TASK DIRECTIONS -> Give the data back exactly as it stands.

══ WORKING DATA

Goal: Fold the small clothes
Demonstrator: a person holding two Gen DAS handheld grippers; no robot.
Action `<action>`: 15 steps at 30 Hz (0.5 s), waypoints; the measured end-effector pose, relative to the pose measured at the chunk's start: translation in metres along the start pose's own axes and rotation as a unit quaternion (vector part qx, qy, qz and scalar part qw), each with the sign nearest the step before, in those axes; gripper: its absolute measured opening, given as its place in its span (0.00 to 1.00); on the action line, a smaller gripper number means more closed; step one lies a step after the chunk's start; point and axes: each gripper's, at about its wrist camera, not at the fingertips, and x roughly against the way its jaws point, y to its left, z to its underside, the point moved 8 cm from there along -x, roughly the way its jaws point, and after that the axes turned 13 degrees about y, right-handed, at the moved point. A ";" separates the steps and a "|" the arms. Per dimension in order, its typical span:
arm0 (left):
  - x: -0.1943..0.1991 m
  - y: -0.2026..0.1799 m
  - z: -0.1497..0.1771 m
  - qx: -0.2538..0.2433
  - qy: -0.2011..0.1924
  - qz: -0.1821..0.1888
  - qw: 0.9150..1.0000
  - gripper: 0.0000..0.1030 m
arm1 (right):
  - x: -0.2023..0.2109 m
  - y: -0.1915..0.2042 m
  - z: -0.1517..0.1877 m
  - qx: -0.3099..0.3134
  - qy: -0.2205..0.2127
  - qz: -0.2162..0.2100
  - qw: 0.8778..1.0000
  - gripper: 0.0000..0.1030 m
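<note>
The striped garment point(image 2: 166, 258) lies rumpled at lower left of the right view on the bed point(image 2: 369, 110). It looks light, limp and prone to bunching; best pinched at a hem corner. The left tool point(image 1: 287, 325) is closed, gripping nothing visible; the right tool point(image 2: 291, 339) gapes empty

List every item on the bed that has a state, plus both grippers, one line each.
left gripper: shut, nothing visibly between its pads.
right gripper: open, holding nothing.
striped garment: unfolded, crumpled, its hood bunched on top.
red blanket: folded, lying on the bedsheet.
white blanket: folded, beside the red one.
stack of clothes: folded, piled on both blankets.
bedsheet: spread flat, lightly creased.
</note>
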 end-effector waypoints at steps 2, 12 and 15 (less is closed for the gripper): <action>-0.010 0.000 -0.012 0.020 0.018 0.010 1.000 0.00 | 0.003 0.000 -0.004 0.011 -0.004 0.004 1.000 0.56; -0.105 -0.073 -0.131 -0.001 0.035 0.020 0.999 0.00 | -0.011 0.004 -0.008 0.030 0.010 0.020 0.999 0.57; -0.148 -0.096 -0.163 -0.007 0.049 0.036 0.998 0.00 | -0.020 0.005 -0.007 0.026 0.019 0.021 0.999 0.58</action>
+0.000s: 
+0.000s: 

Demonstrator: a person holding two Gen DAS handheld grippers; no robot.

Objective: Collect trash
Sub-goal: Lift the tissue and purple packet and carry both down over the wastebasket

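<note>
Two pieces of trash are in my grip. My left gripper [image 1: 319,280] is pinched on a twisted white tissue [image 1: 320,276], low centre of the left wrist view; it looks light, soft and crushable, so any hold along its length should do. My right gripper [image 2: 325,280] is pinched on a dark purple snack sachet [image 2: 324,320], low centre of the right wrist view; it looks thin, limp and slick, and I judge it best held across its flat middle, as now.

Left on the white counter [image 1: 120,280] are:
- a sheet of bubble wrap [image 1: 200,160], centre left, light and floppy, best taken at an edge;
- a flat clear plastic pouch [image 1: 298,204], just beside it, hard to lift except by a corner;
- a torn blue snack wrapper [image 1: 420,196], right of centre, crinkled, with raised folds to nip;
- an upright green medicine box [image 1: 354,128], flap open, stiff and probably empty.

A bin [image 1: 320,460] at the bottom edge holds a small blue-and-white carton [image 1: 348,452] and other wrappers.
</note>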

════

EXERCISE OUTPUT ->
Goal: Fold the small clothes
Demonstrator: a person holding two Gen DAS handheld grippers; no robot.
Action `<action>`: 15 steps at 30 Hz (0.5 s), waypoints; the measured end-effector pose, relative to the pose measured at the chunk's start: translation in metres along the start pose's own axes and rotation as a unit quaternion (vector part qx, qy, qz and scalar part qw), each with the sign nearest the step before, in those axes; gripper: its absolute measured opening, given as its place in its span (0.00 to 1.00); on the action line, a smaller gripper number means more closed; step one lies a step after the chunk's start; point and axes: each gripper's, at about its wrist camera, not at the fingertips, and x roughly against the way its jaws point, y to its left, z to its underside, the point moved 8 cm from there along -x, roughly the way its jaws point, and after that the axes turned 13 degrees about y, right-handed, at the moved point. A ";" separates the steps and a "|" the arms. Per dimension in order, its typical span:
arm0 (left):
  - x: -0.1943..0.1991 m
  - y: -0.2026..0.1799 m
  - z: -0.1497..0.1771 m
  - qx: -0.2538..0.2433
  - qy: -0.2011..0.1924
  - qz: -0.1821..0.1888
  - qw: 0.9150..1.0000
  - gripper: 0.0000..0.1030 m
arm1 (right):
  - x: -0.2023..0.2109 m
  - y: -0.1915..0.2042 m
  - z: -0.1517..0.1877 m
  - qx: -0.3099..0.3134
  - qy: -0.2205..0.2127
  - qz: -0.2162..0.2100
  - qw: 0.8778..1.0000
  - gripper: 0.0000..0.1030 m
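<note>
The striped garment point(image 2: 166, 258) lies rumpled at lower left of the right view on the bed point(image 2: 369, 110). It looks light, limp and prone to bunching; best pinched at a hem corner. The left tool point(image 1: 287, 325) is closed, gripping nothing visible; the right tool point(image 2: 291, 339) gapes empty

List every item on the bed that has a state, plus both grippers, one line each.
left gripper: shut, nothing visibly between its pads.
right gripper: open, holding nothing.
striped garment: unfolded, crumpled, its hood bunched on top.
red blanket: folded, lying on the bedsheet.
white blanket: folded, beside the red one.
stack of clothes: folded, piled on both blankets.
bedsheet: spread flat, lightly creased.
</note>
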 end-effector waypoints at steps 2, 12 and 15 (less is closed for the gripper): <action>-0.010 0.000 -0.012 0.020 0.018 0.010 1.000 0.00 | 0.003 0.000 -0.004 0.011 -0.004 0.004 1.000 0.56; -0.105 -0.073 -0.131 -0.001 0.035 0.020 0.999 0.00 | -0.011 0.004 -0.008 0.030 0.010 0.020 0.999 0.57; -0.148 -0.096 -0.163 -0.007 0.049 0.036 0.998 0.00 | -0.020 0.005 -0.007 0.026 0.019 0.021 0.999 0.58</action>
+0.000s: 
+0.000s: 

Demonstrator: a person holding two Gen DAS handheld grippers; no robot.

Objective: Collect trash
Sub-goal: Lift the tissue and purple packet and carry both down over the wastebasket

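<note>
Two pieces of trash are in my grip. My left gripper [image 1: 319,280] is pinched on a twisted white tissue [image 1: 320,276], low centre of the left wrist view; it looks light, soft and crushable, so any hold along its length should do. My right gripper [image 2: 325,280] is pinched on a dark purple snack sachet [image 2: 324,320], low centre of the right wrist view; it looks thin, limp and slick, and I judge it best held across its flat middle, as now.

Left on the white counter [image 1: 120,280] are:
- a sheet of bubble wrap [image 1: 200,160], centre left, light and floppy, best taken at an edge;
- a flat clear plastic pouch [image 1: 298,204], just beside it, hard to lift except by a corner;
- a torn blue snack wrapper [image 1: 420,196], right of centre, crinkled, with raised folds to nip;
- an upright green medicine box [image 1: 354,128], flap open, stiff and probably empty.

A bin [image 1: 320,460] at the bottom edge holds a small blue-and-white carton [image 1: 348,452] and other wrappers.
</note>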

What this exercise needed has been supplied.